(Task statement) Copy, word for word, each line of the data below from the first through the line containing "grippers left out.", and stop there.
-- Data block follows --
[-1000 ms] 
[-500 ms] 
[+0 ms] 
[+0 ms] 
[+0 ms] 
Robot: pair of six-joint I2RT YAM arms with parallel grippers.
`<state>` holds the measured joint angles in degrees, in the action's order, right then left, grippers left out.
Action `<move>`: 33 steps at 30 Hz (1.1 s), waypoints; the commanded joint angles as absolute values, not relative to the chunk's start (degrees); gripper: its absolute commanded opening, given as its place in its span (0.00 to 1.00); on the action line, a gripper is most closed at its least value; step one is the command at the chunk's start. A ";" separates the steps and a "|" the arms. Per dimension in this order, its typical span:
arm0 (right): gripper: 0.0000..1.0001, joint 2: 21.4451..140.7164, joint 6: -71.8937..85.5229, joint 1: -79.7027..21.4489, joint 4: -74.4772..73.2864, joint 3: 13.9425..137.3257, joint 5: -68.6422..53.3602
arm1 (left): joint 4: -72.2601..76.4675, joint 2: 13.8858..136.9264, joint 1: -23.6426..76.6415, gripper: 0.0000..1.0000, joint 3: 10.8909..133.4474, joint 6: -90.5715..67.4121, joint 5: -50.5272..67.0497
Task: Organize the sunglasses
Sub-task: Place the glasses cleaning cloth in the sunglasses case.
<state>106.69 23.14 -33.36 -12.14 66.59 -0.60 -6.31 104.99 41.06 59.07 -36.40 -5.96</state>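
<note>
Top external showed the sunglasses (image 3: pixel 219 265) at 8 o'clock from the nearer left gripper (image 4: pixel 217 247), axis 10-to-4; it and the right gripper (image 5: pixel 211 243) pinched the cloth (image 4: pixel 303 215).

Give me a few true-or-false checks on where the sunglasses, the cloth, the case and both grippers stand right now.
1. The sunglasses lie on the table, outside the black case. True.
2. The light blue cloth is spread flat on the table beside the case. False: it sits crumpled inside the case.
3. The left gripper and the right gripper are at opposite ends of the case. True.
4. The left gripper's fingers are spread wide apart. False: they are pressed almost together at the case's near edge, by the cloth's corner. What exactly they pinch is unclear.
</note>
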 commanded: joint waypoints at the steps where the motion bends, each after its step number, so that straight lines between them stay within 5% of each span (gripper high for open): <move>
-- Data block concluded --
(Finished exercise)
[-1000 ms] 
[-500 ms] 
[+0 ms] 
[+0 ms] 
[+0 ms] 
Robot: pair of six-joint I2RT YAM arms with parallel grippers.
`<state>` holds the measured joint angles in degrees, in the action's order, right then left, grippers left out.

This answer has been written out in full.